Confusion often arises when coders look at the notes and start asking themselves, -What constitutes a [foreign-body] removal?- says Linda Martien, CPC, CPC-H, coding specialist for National Healing Inc. in Boca Raton, Fla.
 
Try this: According to Robert LaFleur, MD, FACEP, of Medical Management Specialists in Grand Rapids, Mich., when you are considering whether or not an encounter was an FBR, you-ll need to determine:

 - the complexity of the removal
 - whether the physician performed an incision during the procedure
 - the anatomical location of the removal. Once you-ve addressed these issues, you should be prepared to pick the proper FBR code. Most ED Removals Are Simple
 
ED coders should first decide whether the procedure was a simple or complex removal. For a simple soft-tissue FBR, you would report 10120 (Incision and removal of foreign body, subcutaneous tissues; simple) for the encounter.
 
Consider this example, courtesy of Martien: A carpenter presented with a nail embedded in his right thigh; he accidentally shot himself with a compressed-air nail gun. The nail is buried in the skin and subcutaneous tissues, and the nail head is palpable under the skin.
 
The ED staff cleaned and prepped the wound, and the physician anesthetized the injury site. He then cut a tiny -X- over the nail head and used forceps to grip the nail and remove it. Staff then cleaned the wound again and applied antibiotic ointment. The physician closed the incision with a Steri-Strip and applied a dry dressing.
 
On the claim, you should:
 - report 10120 for the nail removal.
 - link ICD-9 code 890.0 (Open wound of hip and thigh; without mention of complication) to 10120 to represent the patient's injury.

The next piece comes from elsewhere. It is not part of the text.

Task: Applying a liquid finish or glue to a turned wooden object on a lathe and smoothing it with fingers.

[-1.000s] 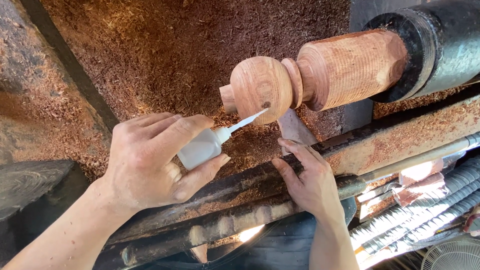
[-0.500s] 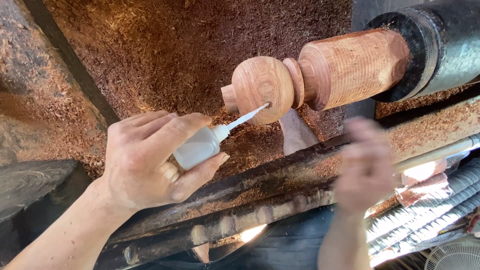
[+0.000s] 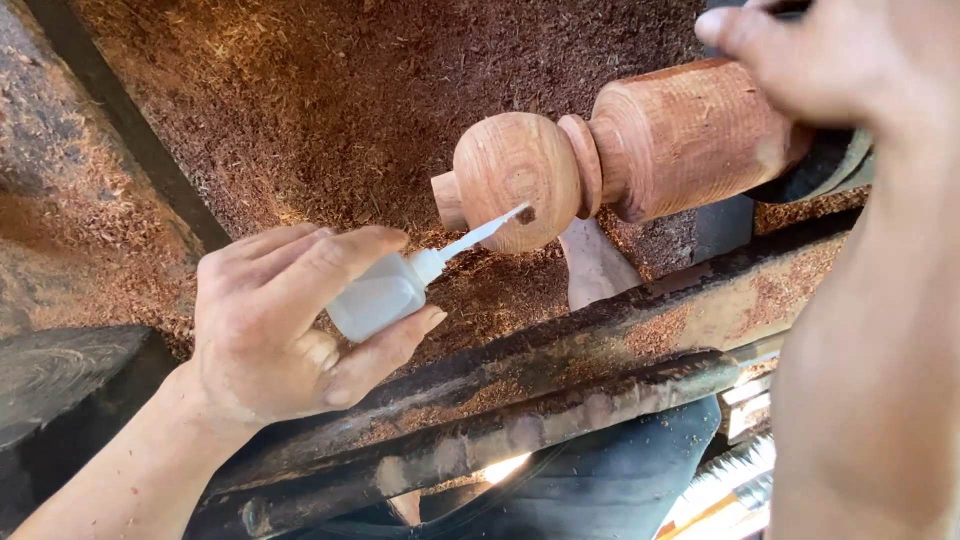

 - link E920.1 (Accidents caused by cutting and piercing instruments or objects; other powered hand tools) to 10120 to represent the accidental cause of the patient's injury. (Use E920.1 to represent injuries caused by any powered hand tool powered by compressed air such as our nail gun.)
 
Diagnosis coding matters: When you submit a claim for soft-tissue FBR, the payer will be scrutinizing your choice of diagnosis codes, Martien says. In the above example, you must code the injury, and the E codes are also helpful for added accuracy in describing the accident.
 
Exception: Most of your soft-tissue FBRs in the ED will be simple. However, if your [...]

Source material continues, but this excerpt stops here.